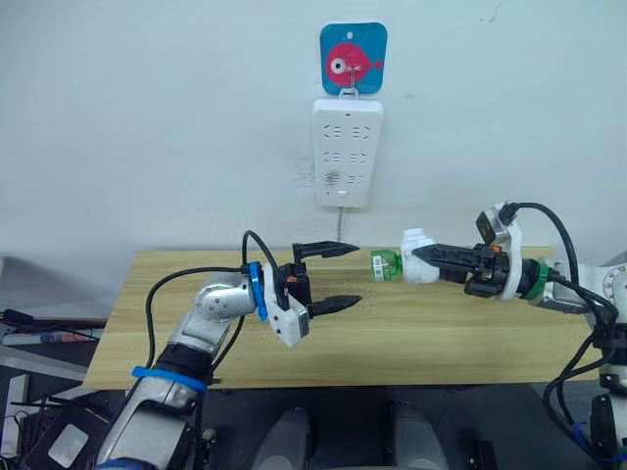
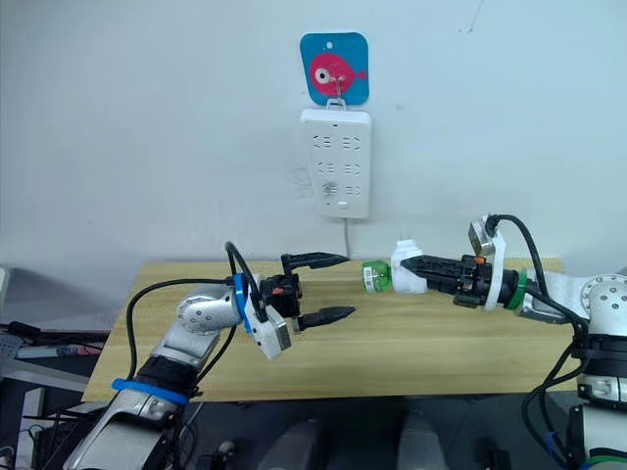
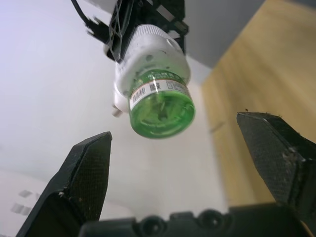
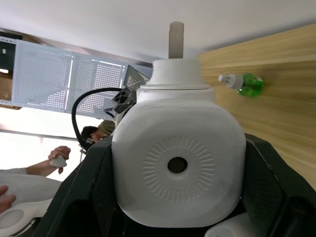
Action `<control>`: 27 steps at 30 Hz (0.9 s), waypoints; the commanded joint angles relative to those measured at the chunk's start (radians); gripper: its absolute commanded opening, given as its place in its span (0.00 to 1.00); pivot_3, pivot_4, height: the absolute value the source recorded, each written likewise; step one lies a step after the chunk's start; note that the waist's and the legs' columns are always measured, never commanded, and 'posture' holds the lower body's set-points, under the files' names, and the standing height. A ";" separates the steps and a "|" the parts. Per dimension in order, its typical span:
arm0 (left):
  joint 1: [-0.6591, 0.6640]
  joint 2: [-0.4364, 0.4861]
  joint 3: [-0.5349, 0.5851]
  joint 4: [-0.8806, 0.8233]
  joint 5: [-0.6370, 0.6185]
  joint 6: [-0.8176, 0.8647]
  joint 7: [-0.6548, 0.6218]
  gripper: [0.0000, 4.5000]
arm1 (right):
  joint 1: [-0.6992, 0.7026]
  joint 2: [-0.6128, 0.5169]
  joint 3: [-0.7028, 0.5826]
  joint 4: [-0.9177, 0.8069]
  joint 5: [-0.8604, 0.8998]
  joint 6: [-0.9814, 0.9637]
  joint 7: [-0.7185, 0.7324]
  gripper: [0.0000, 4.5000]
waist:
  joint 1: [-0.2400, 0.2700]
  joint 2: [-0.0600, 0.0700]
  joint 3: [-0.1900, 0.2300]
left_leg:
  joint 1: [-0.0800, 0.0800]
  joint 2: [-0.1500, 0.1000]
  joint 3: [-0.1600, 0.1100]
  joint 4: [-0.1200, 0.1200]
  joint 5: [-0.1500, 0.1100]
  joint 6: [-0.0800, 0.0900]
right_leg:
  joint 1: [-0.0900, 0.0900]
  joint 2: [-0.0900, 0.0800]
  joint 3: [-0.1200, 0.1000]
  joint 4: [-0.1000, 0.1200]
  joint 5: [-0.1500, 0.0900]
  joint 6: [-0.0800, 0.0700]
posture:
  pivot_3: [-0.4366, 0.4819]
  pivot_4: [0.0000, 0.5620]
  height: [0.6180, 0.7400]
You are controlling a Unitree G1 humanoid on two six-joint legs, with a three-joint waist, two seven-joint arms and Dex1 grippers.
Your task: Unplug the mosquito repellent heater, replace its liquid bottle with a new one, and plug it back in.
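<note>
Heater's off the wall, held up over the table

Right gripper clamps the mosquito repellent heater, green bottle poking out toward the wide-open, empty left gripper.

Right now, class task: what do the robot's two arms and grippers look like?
Both arms are silver-grey metal with looping black cables. The left gripper has two black pointed fingers on a white mount, with blue bands at wrist and forearm. The right gripper has black fingers, a white bracket and a green wrist ring.

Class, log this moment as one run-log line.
heater: unplugged, in right claw | green bottle: attached | left claw: open, nearby
</note>
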 commanded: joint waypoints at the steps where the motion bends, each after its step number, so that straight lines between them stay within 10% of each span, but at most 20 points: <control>1: -0.059 -0.032 0.027 0.072 0.138 -0.105 0.154 1.00 | 0.002 -0.005 0.017 -0.040 0.116 -0.027 -0.040 0.66 | -0.002 0.000 0.000 | 0.000 0.000 0.000 0.000 0.000 0.000 | 0.000 0.000 0.000 0.000 0.000 0.000 | 0.52 0.36 1.00; 11: -0.126 -0.026 -0.027 0.157 0.297 -0.190 0.364 1.00 | 0.041 -0.022 0.070 -0.101 0.210 -0.094 -0.095 0.66 | -0.004 0.000 0.000 | 0.000 0.000 -0.003 0.000 0.000 0.000 | 0.000 0.001 0.000 0.001 0.000 0.001 | 0.51 0.35 1.00; 21: -0.113 0.012 -0.108 0.149 0.285 -0.192 0.411 0.50 | 0.049 -0.032 0.088 -0.110 0.210 -0.098 -0.083 0.66 | -0.005 0.000 0.000 | 0.000 0.000 -0.004 0.000 0.000 0.000 | 0.000 0.001 0.000 0.001 0.000 0.001 | 0.51 0.36 1.00; 24: -0.118 0.021 -0.154 0.152 0.203 -0.174 0.388 0.50 | 0.052 -0.041 0.097 -0.116 0.210 -0.093 -0.074 0.66 | -0.005 0.000 0.000 | 0.000 0.000 -0.004 0.000 0.000 0.000 | 0.000 0.001 0.000 0.001 0.000 0.001 | 0.51 0.37 1.00; 27: -0.077 0.057 -0.293 0.035 -0.191 0.028 0.176 0.50 | 0.052 -0.065 0.107 -0.124 0.203 -0.081 -0.064 0.66 | -0.007 0.000 0.000 | 0.000 0.000 -0.005 0.000 0.000 0.000 | 0.000 0.001 0.000 0.001 0.000 0.001 | 0.51 0.37 1.00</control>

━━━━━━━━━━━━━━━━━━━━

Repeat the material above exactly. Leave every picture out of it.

Action `<control>`: 27 steps at 30 Hz (0.9 s), waypoints; the commanded joint angles relative to those measured at the chunk's start (radians); gripper: its absolute commanded opening, given as its place in its span (0.00 to 1.00); pivot_3, pivot_4, height: the absolute value the source recorded, each written likewise; step one lies a step after the chunk's start; note that the waist's and the legs' columns are always measured, never commanded, and 'posture' holds the lower body's set-points, under the files' names, and the standing height. A ";" separates the steps and a "|" the parts. Per dimension in order, its typical span:
arm0 (left):
  joint 1: [-0.6591, 0.6640]
  joint 2: [-0.4364, 0.4861]
  joint 3: [-0.5349, 0.5851]
  joint 4: [-0.8806, 0.8233]
  joint 5: [-0.6370, 0.6185]
  joint 6: [-0.8176, 0.8647]
  joint 7: [-0.6548, 0.6218]
  gripper: [0.0000, 4.5000]
arm1 (right):
  joint 1: [-0.6992, 0.7026]
  joint 2: [-0.6128, 0.5169]
  joint 3: [-0.7028, 0.5826]
  joint 4: [-0.9177, 0.8069]
  joint 5: [-0.8604, 0.8998]
  joint 6: [-0.9814, 0.9637]
  joint 7: [-0.7185, 0.7324]
  gripper: [0.0000, 4.5000]
waist:
  joint 1: [-0.2400, 0.2700]
  joint 2: [-0.0600, 0.0700]
  joint 3: [-0.1900, 0.2300]
left_leg:
  joint 1: [-0.0800, 0.0800]
  joint 2: [-0.1500, 0.1000]
  joint 3: [-0.1600, 0.1100]
  joint 4: [-0.1200, 0.1200]
  joint 5: [-0.1500, 0.1100]
  joint 6: [-0.0800, 0.0900]
right_leg:
  joint 1: [-0.0900, 0.0900]
  joint 2: [-0.0900, 0.0800]
  joint 3: [-0.1200, 0.1000]
  joint 4: [-0.1000, 0.1200]
  joint 5: [-0.1500, 0.0900]
  joint 6: [-0.0800, 0.0700]
posture:
  pivot_3: [-0.4366, 0.4819]
  pivot_4: [0.0000, 0.5620]
  height: [0.6180, 0.7400]
You are controlling a Unitree G1 humanoid on two six-joint legs, with a three-joint waist, two seven-joint arms and Dex1 grippers.
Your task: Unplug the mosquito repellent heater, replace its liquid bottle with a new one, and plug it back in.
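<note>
Heater's off the wall, held up over the table

Right gripper clamps the mosquito repellent heater, green bottle poking out toward the wide-open, empty left gripper.

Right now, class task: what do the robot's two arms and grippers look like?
Both arms are silver-grey metal with looping black cables. The left gripper has two black pointed fingers on a white mount, with blue bands at wrist and forearm. The right gripper has black fingers, a white bracket and a green wrist ring.

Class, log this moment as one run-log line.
heater: unplugged, in right claw | green bottle: attached | left claw: open, nearby
</note>
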 commanded: joint waypoints at the steps where the motion bends, each after its step number, so that straight lines between them stay within 10% of each span, but at most 20 points: <control>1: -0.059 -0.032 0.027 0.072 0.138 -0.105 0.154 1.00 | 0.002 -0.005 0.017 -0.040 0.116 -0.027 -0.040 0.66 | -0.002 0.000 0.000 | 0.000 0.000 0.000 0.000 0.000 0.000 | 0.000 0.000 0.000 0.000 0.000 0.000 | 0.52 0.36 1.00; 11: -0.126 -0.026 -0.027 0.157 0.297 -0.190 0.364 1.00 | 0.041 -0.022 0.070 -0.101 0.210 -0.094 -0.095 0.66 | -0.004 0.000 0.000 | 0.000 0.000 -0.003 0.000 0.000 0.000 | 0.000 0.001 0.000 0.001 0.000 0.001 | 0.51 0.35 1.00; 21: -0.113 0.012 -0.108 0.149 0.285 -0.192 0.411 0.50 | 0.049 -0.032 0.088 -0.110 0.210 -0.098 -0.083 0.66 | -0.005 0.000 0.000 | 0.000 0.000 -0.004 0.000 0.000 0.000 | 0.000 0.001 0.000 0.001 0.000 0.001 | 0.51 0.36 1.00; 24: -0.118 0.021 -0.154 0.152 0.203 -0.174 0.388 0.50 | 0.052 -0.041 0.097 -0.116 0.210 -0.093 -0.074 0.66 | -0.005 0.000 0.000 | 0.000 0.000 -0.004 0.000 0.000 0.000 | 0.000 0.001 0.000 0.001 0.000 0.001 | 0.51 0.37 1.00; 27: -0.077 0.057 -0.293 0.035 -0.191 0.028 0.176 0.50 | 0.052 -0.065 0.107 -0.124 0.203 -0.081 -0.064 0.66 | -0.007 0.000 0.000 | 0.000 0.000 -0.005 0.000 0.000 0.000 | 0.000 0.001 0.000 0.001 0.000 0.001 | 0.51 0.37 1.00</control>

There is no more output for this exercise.